Unhinged (Necessary Evils #1)

“What did I do?” Adam asked.

Noah’s gaze darted to him. “What? Nothing,” he said a little too quickly.

“Please, don’t lie to me.”

There was sorrow in Noah’s eyes. “I’m not,” he lied again.

“I can’t fix what I did if I don’t know what it was. Please, just tell me.”

Noah opened his mouth and closed it, swallowing audibly, shaking his head, like he was fighting with himself. “You can never love me,” he blurted.

Oh. That. Adam reached out and took Noah’s hand. “I don’t know what love feels like. I don’t know what empathy or guilt feel like. But I know this: I want to fuck you and fight with you and fight for you and make up with you and make out with you and eat Greek food naked with you. Is that enough?”

Noah blinked rapidly before looking away. “Yeah. Yeah, that’s enough.”

Adam still couldn’t shake the feeling he’d done something wrong, but the terrain was getting treacherous. The two lane paved road they’d taken once they were off the highway had given way to a dirt road, which led to a barely-there dirt path that was little more than a trail created by tire treads taking the same route again and again.

Adam was almost certain they’d somehow taken a wrong turn as trees beat their branches against the side of his father’s Rover. Then they were suddenly there, the cabin just before them, sitting in a barren spot in the middle of a circle of trees. The trees were a distance away but uniform, like they’d all decided it wasn’t safe to get too close, like even they knew the place was poison.

“Do you want to go in with me?” Adam asked.

Noah’s gaze shot to his. “I have to. I have to know. There could be something in there that could identify the others.”

Adam nodded, but he didn’t like the sudden stiffness in Noah’s body language. He handed Noah a pair of nitrile gloves and, after a cursory glance for cameras, they exited the car, walking towards the entrance as if they had a right to be there.

There were three locks on the front door. What cabin in the woods needed two additional deadbolts? They exchanged glances before moving around the cabin. The windows were blacked out. Whatever was going on in there, they clearly didn’t want an audience. They checked each one for a point of entry, hoping for just one unlocked window, but Gary was clearly a careful monster. Adam picked up a rock and cracked the pane of glass, reaching in and unhooking the latch, sliding it up and carefully brushing away the shards.

Adam went in first. The smell hit him like a fist, making him wince. Sweat and booze and nicotine. Even in the minimal light, Adam could see it was a bedroom of sorts. He helped Noah inside, then held a finger to his lips, reminding Noah to be quiet so he could listen. When there was nothing but silence, Adam went to the wall and pushed the light switch up.

A dirty quilt lay over a bare mattress pushed in front of a deeply scarred wooden headboard. There was an ashtray on a crooked bedside table and a dresser with two missing drawers. Somebody had taken the mirror and propped it up on a chair, angling it towards the bed.

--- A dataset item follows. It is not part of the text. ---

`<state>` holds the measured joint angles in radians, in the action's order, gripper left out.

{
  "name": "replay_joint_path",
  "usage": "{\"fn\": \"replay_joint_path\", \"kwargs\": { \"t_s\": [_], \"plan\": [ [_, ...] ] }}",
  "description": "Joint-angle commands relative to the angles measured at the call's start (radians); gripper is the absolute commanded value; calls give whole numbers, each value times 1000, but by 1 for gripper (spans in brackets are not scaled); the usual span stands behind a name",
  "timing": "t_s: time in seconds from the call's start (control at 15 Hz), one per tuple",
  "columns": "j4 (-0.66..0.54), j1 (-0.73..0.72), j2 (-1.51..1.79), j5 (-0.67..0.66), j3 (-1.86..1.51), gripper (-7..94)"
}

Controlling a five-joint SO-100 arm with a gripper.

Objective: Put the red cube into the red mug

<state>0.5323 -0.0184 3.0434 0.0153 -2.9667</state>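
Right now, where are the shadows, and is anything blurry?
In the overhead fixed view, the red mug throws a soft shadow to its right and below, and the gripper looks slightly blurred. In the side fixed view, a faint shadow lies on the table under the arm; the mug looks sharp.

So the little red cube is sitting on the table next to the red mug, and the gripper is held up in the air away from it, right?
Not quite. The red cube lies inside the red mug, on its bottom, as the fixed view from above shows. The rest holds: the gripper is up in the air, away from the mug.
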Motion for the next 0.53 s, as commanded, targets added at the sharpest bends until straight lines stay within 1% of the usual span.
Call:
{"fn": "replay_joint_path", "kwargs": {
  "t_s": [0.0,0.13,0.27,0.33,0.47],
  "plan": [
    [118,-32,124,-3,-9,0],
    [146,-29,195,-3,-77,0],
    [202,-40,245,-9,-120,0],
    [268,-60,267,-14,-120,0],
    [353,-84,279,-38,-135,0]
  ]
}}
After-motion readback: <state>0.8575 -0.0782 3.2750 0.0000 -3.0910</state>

Adam shook his head, gesturing for Noah to follow him. They ignored the closed door across from where they stood, first checking the kitchen and living room. Both looked mundane. The pantries were bare and the couch sagged, but there was nothing incriminating to justify three locks and blacked out windows.

“Maybe you should stay here,” Adam said when he backtracked to the closed door, noting the locks—plural—were on the outside, though neither were latched.

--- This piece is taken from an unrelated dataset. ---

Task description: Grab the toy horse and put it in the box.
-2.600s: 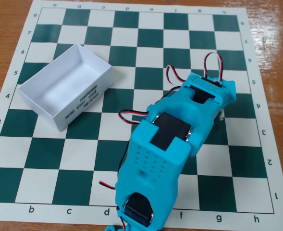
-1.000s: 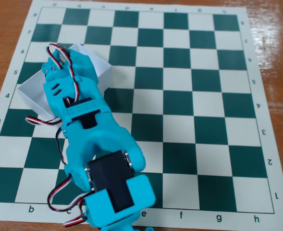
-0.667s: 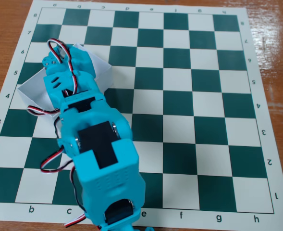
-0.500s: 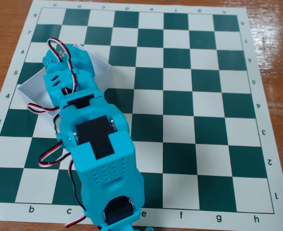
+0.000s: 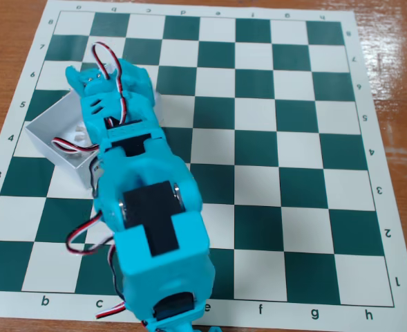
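Turquoise plastic fills the left half of the fixed view: the arm rises from its base at the bottom edge, near the c to e file letters, and stretches up and leftward across the chessboard mat, which lies on a brown wooden table. Its wide lower segment carries black servo faces, and red, white and black wires loop out along its left side, with another loop arching above the wrist near rank 7. The gripper sits at the far end of the arm, over the box, but seen from this angle its fingers are buried under the wrist housing, so whether the claw is spread or pinched cannot be told. The box is white, open-topped and set at a slant over the a to c files around ranks 4 to 6; its left corner and part of its floor show, while the arm covers the rest, and its far wall peeks out just right of the wrist. Of the toy horse, nothing certain shows: a pale shape lies in the box right beside the arm, yet it is too hidden to name. Green and cream squares to the right of the arm lie bare.
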Controlling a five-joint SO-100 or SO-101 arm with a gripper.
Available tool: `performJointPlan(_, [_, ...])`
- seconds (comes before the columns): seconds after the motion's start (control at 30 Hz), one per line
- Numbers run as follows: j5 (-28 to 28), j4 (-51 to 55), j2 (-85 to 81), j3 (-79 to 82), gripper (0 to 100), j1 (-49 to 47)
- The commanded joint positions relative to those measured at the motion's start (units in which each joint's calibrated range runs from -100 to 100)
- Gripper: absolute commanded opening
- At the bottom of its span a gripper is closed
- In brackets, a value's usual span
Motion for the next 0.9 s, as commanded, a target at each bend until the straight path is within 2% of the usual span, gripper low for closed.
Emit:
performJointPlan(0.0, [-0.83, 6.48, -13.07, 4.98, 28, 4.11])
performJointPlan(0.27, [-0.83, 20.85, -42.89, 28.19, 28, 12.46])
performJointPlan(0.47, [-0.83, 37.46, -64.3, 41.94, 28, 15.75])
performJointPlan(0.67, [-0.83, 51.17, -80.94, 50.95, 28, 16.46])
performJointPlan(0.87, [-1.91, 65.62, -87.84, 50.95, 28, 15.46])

Noah swallowed hard, but then straightened his shoulders, his mouth set in a grim line. “No. Open it.”

Adam pushed the door open, letting it swing wide. Part of him had hoped they’d find nothing more than another stained mattress, but he’d been wrong. For as dirty and disgusting as the rest of the cabin appeared, this room was pristine, the average boy’s childhood fantasy come true.

A bed shaped like a car dominated the center. There was a rug with tracks trailing through an imaginary town and small matchbox cars scattered across the room beside a toy box overflowing with stuffed animals and games. But there were two things that stood in stark relief to the idyllic room. Restraints on the bed and cameras set up in the four corners of the room.

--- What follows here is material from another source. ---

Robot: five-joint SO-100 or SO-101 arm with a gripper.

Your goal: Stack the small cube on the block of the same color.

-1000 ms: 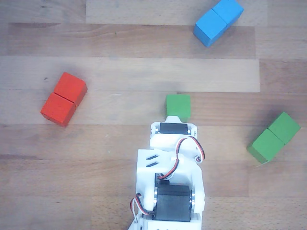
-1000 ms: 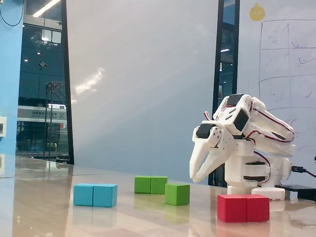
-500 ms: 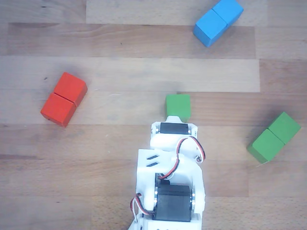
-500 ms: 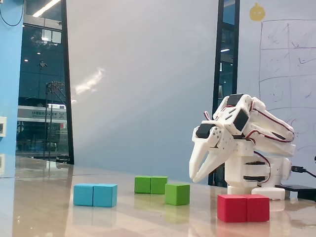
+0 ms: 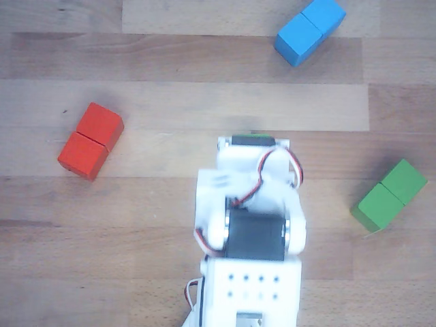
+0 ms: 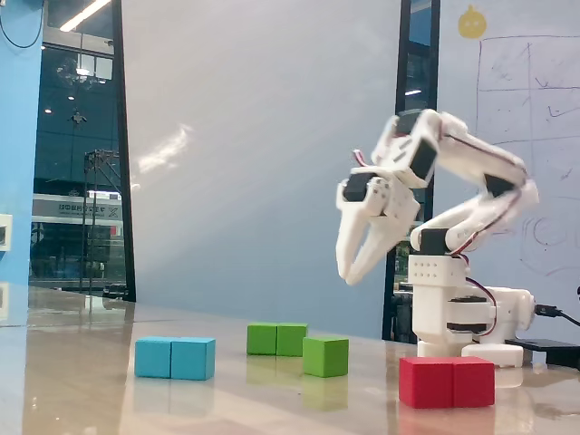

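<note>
In the fixed view the small green cube [image 6: 325,356] sits on the table just right of and in front of the green two-cube block [image 6: 277,339]. My gripper [image 6: 348,278] hangs well above the table, up and to the right of the cube. Its fingers point down, its tips are together, and it holds nothing. In the other view the green block [image 5: 390,195] lies at the right. The white arm [image 5: 251,225] fills the lower middle there and hides both the gripper and the small cube.
A blue two-cube block [image 6: 175,357] lies at the left of the fixed view and at the top right of the other view [image 5: 310,30]. A red two-cube block [image 6: 447,381] lies near the arm's base [image 6: 458,317], and at the left of the other view [image 5: 90,140].
</note>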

Noah’s reaction was swift, the contents of his stomach splashing across the hallway floor before he began to shake violently. Adam gripped Noah’s shoulders. “Noah, look at me.”

Noah’s gaze remained unfocused, likely trapped in a vivid memory he couldn’t escape. Adam tried shaking him, but he just swayed on his feet. Out of options, he slapped him hard. Noah’s panicked gaze darted to Adam, like he couldn’t remember where he was or what was happening to him.

“Baby. Listen to me very carefully. Focus on my voice and breathe.” Noah stared at him, mimicking Adam’s deep breaths. “I need you to go outside and get in the car. Can you do that for me? I need to clean this up.”

Noah looked at the vomit covering the floor like he didn’t know how it got there. Maybe he didn’t. “Go. I’ll be right behind you. I promise. Here. Take the keys.”

When Noah didn’t reach for them, Adam took his hand and dropped them into his palm, curling his fingers around the steel. “Go. Go.”